5 ways to avoid warehouse worker burnout

With the holiday season rapidly approaching, there's no shortage of concerns for the average warehouse manager to tackle. One area of focus that often gets overlooked, however - and which could actually be quite important as activity and seasonal hiring ramps up - is worker burnout.

The physical rigors of many aspects of warehouse work can lead to both physical and mental fatigue, and organizations would be wise to help their employees avoid burnout. Doing so can have a serious positive impact on your bottom line, because employees who aren't overworked tend to be more engaged.

1) Keep shifts from being overly long

While it can be tempting to have employees work longer shifts for fewer days, it may not actually be a good idea, according to Modern Distribution Management. The reason why is simple: Employees may be quite effective for the first eight or 10 hours of a shift, but anything beyond that is likely to provide diminishing returns, both on that day and over the course of the coming months.

2) Use technology

Any steps companies can take to make sure the physical demands of warehouse work are kept to a minimum can help avoid physical burnout, Modern Distribution Management added. Something as simple as rearranging the warehouse so pickers or packers have to take fewer steps every day or don't have to be standing 100% of the time they're on the shop floor can go a long way toward keeping them in good shape.

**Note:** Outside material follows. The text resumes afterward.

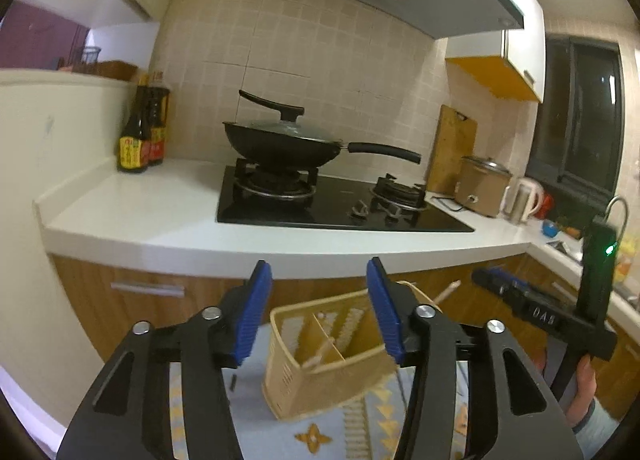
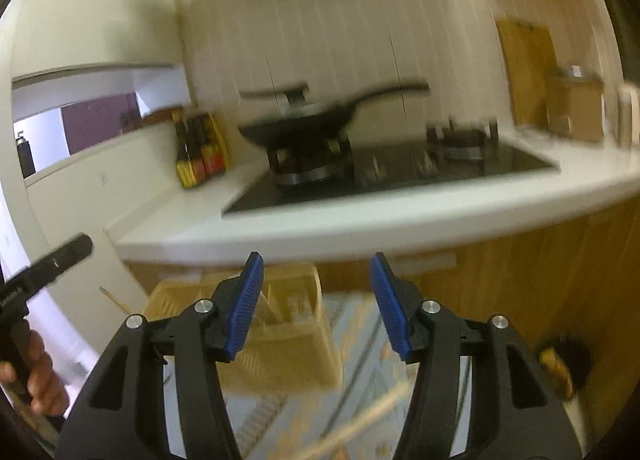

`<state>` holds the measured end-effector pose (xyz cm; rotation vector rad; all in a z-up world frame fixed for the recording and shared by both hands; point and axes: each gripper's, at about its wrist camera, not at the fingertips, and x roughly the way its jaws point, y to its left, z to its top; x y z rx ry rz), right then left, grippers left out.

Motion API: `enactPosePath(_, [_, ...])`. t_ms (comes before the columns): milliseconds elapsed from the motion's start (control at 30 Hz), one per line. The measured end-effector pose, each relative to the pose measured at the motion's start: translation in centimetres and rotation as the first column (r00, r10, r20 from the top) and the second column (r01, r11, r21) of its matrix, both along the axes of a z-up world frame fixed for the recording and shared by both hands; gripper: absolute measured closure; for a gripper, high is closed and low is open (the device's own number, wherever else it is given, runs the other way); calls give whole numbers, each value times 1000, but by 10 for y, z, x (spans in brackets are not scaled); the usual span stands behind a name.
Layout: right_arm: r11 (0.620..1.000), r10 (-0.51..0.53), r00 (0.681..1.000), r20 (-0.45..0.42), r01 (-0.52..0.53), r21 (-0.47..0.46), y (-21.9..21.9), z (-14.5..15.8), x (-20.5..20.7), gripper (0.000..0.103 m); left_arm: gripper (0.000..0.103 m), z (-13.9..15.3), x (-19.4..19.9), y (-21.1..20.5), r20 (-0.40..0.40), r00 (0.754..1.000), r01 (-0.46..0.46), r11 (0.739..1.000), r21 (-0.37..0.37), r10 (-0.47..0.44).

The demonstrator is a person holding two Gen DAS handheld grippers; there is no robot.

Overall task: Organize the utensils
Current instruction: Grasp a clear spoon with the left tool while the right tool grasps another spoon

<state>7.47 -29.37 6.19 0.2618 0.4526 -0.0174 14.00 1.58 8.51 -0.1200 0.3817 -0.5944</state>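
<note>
A beige slotted utensil caddy (image 1: 320, 356) with divided compartments stands on a patterned cloth (image 1: 340, 432), below and in front of my left gripper (image 1: 318, 312). A pale chopstick (image 1: 320, 356) leans inside it and another chopstick (image 1: 448, 292) pokes up behind its right rim. My left gripper is open and empty, raised above the caddy. My right gripper (image 2: 316, 308) is open and empty too; its view is blurred, with the caddy (image 2: 280, 324) below its left finger and a pale chopstick (image 2: 360, 420) lying on the cloth.
A white counter (image 1: 160, 215) carries a black gas hob (image 1: 332, 207) with a lidded wok (image 1: 284, 143), sauce bottles (image 1: 138, 139) at left, and a cutting board, cooker and kettle (image 1: 524, 199) at right. Wooden cabinets (image 1: 140, 300) lie below. The right gripper's body (image 1: 560, 312) shows at right.
</note>
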Motion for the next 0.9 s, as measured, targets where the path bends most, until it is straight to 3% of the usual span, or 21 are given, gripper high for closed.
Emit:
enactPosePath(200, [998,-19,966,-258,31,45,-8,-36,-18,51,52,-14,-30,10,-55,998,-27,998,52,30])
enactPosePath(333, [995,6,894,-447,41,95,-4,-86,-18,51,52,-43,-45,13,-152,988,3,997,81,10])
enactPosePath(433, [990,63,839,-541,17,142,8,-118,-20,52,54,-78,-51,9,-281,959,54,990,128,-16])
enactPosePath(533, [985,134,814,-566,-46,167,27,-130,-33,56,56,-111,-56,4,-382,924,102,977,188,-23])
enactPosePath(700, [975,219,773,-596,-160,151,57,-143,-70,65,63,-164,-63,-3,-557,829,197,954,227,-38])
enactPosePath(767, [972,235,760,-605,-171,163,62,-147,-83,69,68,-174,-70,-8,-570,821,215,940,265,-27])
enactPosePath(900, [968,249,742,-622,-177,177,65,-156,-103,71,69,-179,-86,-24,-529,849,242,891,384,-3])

3) Build more breaks into the day

Just like it's wise to keep workers from putting themselves through the wringer over a long day, it's also important to make sure they get more frequent breaks than is legally required, according to Employment Law Handbook. Something as simple as giving one extra 15-minute break, or allowing a longer lunch period, can help your employees avoid the mental burnout that comes with standard warehouse work.

4) Keep an eye on them

When you're trying to ensure you stop worker burnout before it starts, a key component of the effort is training managers to spot signs of such mental and physical fatigue and empower them to address it - in a positive way, Employment Law Handbook noted. If they notice workers showing the classic symptoms of burnout, they should pull that worker aside and see if they can find a solution that will allow the employee to recharge a bit, whether that's as simple as an extra break or changing their role slightly to better accommodate their needs.

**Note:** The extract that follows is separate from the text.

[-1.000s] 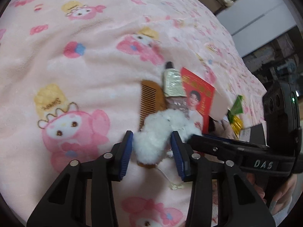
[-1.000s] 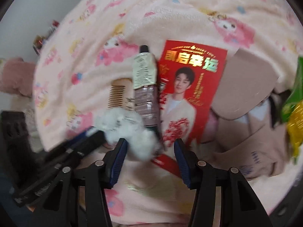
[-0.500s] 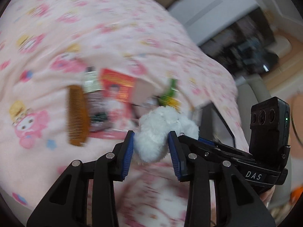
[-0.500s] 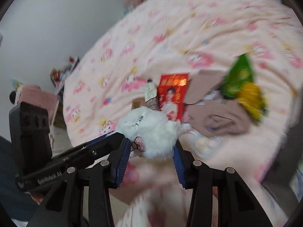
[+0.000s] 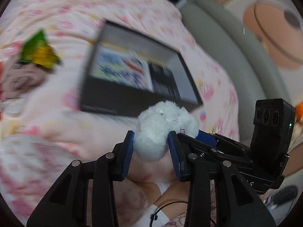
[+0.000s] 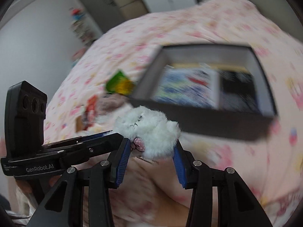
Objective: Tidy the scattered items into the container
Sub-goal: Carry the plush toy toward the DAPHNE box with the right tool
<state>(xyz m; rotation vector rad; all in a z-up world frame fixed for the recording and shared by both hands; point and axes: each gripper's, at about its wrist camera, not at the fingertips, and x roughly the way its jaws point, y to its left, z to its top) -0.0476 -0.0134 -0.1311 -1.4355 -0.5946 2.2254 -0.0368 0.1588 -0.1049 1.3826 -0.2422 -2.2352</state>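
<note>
Pink cartoon-print bedding [image 5: 56, 132] is filling both views. We are clamping our left gripper [image 5: 151, 152] and right gripper [image 6: 151, 152] together on the white plush toy [image 5: 162, 130], low centre of each frame. "GenRobot.AI" is showing on the left tool's body, lower left of the right view. Beyond, the dark box [image 6: 198, 121] is holding blurred printed packs; a green-yellow packet [image 5: 37, 51] is lying beside it.

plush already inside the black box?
No. The white plush is gripped between both grippers' fingers, in front of the black box and outside its near wall.
</note>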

5) Keep overtime opportunities limited

At this time of year, and especially with some seasonal employees trying to make as much money in a few months as possible, many workers may be looking for overtime, according to Money Crashers. You can certainly accommodate them on this front, but you don't want to let someone go overboard and work 60 hours a week. No matter how much you might need the help, there is a point at which burnout ensures the return on that overtime investment isn't strong enough to justify the cost.